The strict father outlook is fundamentally authoritarian asserting “following the rules is most important.” For my judges and millions of others, evil exists and the world is a dangerous place. The law protects us from the “other” who need to be harshly punished.   Criminals’ less-than-human status also means they are incapable of rehabilitation.  By punishing “them” we reaffirm “us,”  what Durkheim called the organic solidarity of society.  This outlook underlies our policies of mass incarceration which have put a disproportionate number of African Americans in prison.  Preserving the dominant white culture against dark-skinned threats like gangs is a core element of this view.

Gangs, to the Tennessee  judges,  are essentially evil and an insult to authority.  In a world with absolute rights and wrongs, gangs are simply wrong. Many harmful stereotypes of gangs are accepted on their face since they fit into a popular story line reinforced by prosecutors of gangs as intrinsically evil.  While gangs can be a “scapegoat” for white anxieties, a deep antipathy exists in our culture for the dark other, and gangs are a metaphor for what is perceived as an existential threat to white identity. 

The main reason I couldn’t get through to the judges was that they and I were operating within different frames and with different values.
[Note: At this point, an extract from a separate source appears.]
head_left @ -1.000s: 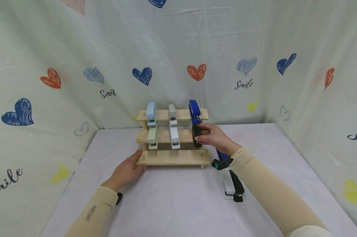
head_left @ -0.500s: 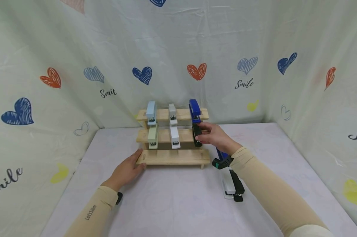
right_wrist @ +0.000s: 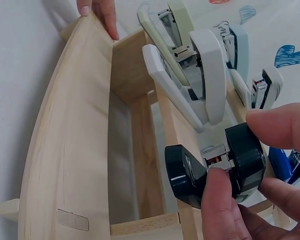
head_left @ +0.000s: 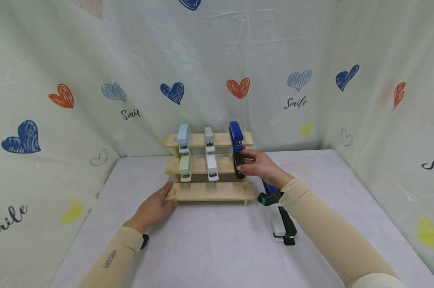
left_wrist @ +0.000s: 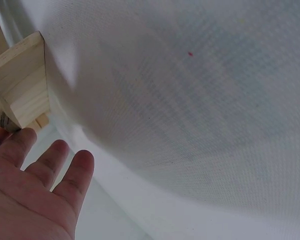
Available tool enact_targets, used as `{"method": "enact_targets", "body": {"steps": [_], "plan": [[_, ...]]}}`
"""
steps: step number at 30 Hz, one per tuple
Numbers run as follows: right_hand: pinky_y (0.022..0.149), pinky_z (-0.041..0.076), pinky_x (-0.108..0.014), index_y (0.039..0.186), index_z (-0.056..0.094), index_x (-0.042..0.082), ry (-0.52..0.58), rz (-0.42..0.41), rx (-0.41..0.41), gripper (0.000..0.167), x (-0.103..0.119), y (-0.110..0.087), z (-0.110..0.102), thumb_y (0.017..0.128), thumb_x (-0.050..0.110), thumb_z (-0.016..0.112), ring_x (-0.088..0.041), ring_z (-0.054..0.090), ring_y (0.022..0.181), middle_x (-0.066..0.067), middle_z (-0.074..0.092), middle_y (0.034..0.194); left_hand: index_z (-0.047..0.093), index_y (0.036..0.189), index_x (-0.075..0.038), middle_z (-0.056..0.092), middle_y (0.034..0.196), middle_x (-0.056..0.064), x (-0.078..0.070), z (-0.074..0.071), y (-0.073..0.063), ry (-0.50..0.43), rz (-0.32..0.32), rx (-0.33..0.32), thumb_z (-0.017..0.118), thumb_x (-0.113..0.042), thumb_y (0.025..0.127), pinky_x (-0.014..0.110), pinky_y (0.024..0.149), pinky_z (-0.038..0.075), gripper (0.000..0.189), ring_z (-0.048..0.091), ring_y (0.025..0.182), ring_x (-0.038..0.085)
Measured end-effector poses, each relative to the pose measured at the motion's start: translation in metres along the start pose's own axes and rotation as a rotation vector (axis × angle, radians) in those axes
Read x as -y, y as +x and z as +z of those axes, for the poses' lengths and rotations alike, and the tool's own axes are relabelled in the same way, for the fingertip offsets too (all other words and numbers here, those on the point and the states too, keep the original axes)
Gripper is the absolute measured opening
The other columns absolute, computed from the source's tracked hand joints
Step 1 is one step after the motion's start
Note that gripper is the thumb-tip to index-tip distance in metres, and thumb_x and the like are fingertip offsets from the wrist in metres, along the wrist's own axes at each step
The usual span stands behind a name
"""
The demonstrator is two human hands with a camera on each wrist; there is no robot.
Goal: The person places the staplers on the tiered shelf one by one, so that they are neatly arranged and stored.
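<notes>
A three-step wooden rack (head_left: 209, 192) stands on the table. My left hand (head_left: 152, 208) holds the left end of its lowest step, thumb at the front corner and fingers at the back; in the left wrist view several fingers (left_wrist: 72, 182) extend past the wood. My right hand (head_left: 262, 167) pinches a black stapler (right_wrist: 245, 155) at the right of the middle step, front end facing me. Left of it on that step are a white stapler (head_left: 212, 166) and a light green stapler (head_left: 185, 166). The top step bears light blue (head_left: 183, 136), grey (head_left: 209, 138) and dark blue (head_left: 236, 134) staplers.
Right of the rack, partly under my right forearm, a white stapler (head_left: 276, 224) and a black stapler (head_left: 287, 226) lie side by side on the table (head_left: 209, 248). A blue stapler (head_left: 268, 187) lies behind them, mostly hidden by my wrist. A heart-printed curtain (head_left: 202, 52) surrounds the table.
</notes>
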State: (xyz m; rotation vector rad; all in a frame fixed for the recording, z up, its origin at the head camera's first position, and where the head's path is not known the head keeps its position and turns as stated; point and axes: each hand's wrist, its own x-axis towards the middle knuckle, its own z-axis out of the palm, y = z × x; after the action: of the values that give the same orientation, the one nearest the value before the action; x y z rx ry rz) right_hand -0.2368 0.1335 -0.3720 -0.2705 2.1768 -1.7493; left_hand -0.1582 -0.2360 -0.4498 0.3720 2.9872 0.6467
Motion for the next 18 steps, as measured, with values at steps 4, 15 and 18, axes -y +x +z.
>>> {"method": "enact_targets", "body": {"steps": [4, 15, 18], "plan": [[0.095, 0.052, -0.042, 0.151, 0.039, 0.003, 0.002, 0.007, 0.000, 0.068, 0.000, -0.002, -0.001, 0.091, 0.003, 0.071, -0.034, 0.048, 0.133, -0.022, 0.046, 0.147, 0.024, 0.155, 0.004, 0.031, 0.156, 0.026, -0.002, -0.001, -0.001, -0.002, -0.001, -0.001, 0.052, -0.034, 0.104, 0.058, 0.110, 0.033, 0.070, 0.036, 0.137, 0.047], [0.098, 0.050, -0.044, 0.152, 0.038, 0.002, 0.005, -0.021, 0.015, 0.070, -0.004, -0.006, -0.010, 0.090, 0.006, 0.071, -0.032, 0.044, 0.136, -0.020, 0.043, 0.151, 0.025, 0.155, 0.004, 0.032, 0.155, 0.027, -0.002, -0.001, -0.002, -0.019, -0.006, -0.003, 0.053, -0.033, 0.104, 0.059, 0.108, 0.034, 0.069, 0.037, 0.136, 0.048], [0.097, 0.050, -0.043, 0.153, 0.037, 0.003, -0.001, -0.020, 0.005, 0.071, -0.004, -0.007, -0.013, 0.091, 0.007, 0.071, -0.034, 0.043, 0.137, -0.021, 0.039, 0.152, 0.025, 0.155, 0.004, 0.032, 0.154, 0.027, -0.002, -0.001, -0.002, -0.018, -0.006, -0.003, 0.053, -0.033, 0.104, 0.059, 0.108, 0.034, 0.069, 0.037, 0.136, 0.048]]}}
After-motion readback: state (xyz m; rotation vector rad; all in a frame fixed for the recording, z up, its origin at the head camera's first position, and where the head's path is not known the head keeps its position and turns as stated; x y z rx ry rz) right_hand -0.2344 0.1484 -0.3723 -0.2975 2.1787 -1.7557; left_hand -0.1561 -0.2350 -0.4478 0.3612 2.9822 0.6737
The judges never moved beyond System 1 thinking because I was unable to “reframe” my comments in ways they could understand.   While I’m sure I could have done a better job, one thing I’ve learned is that there are a large number of adherents to this hard core authoritarian outlook who cannot be won over in the short term no matter how persuasive we are.  We are literally living within different worlds and talking within different frames. Tune in to Rush Limbaugh and hear this for yourself.   Some arguments can only be won at the ballot box, in the streets, or by jury verdicts.  The courtroom, unfortunately, is an inherently unfriendly theater with the defendant playing “them” and judge, prosecutor, and jury playing “us.”

Lakoff points out all people have both strict father and what he calls nurturant parent outlooks. I’d call the two polar outlooks authoritarian and empathetic.  These viewpoints do not coincide with “left” and “right” or Democrat or Republican. Leftwing authoritarianism has been responsible for mass murders in Russia and China and is characteristic of those who exercise bureaucratic power, e.g. Michels’ “iron law of oligarchy.”  Some Christian conservatives can be deeply empathetic to the poor and the “other.”  Prosecutors claim they are empathetic to the victims of crimes, but not to offenders. 

While a minority of the population consistently holds one view or the other,  most people have elements of both. The key to persuasion of those in the middle is to activate frames based on your values that resonate with theirs.  In my final blog in this series I’ll turn to how Lakoff and others suggest we win over the undecided through an example from my court work.

Alexander, Michelle. 2010. The New Jim Crow: Mass Incarceration in the Age of Colorblindness. New York: The New Press.

Allport, Gordon W. 1954. The Nature of Prejudice. Reading, MA: Addison-Wesley.

Durkheim, Emile. 1933. The Division of Labor in Society. New York: The Free Press.

Fiske, Susan T., and Shelley E. Taylor. 1991. Social cognition. New York: McGraw-Hill, Inc.

Kahneman, Daniel. 2011. Think Fast and Slow. New York: Farrar, Strauss and Giroux.

Lakoff, George. 2004. Don't think of an elephant! : know your values and frame the debate : the essential guide for progressives. White River Junction, Vt.: Chelsea Green Pub. Co.

Michels, Robert. 1962 {1915}. Political Parties: A Sociological Study of the Oligarchical Tendencies of Modern Democracy. New York: The Free Press.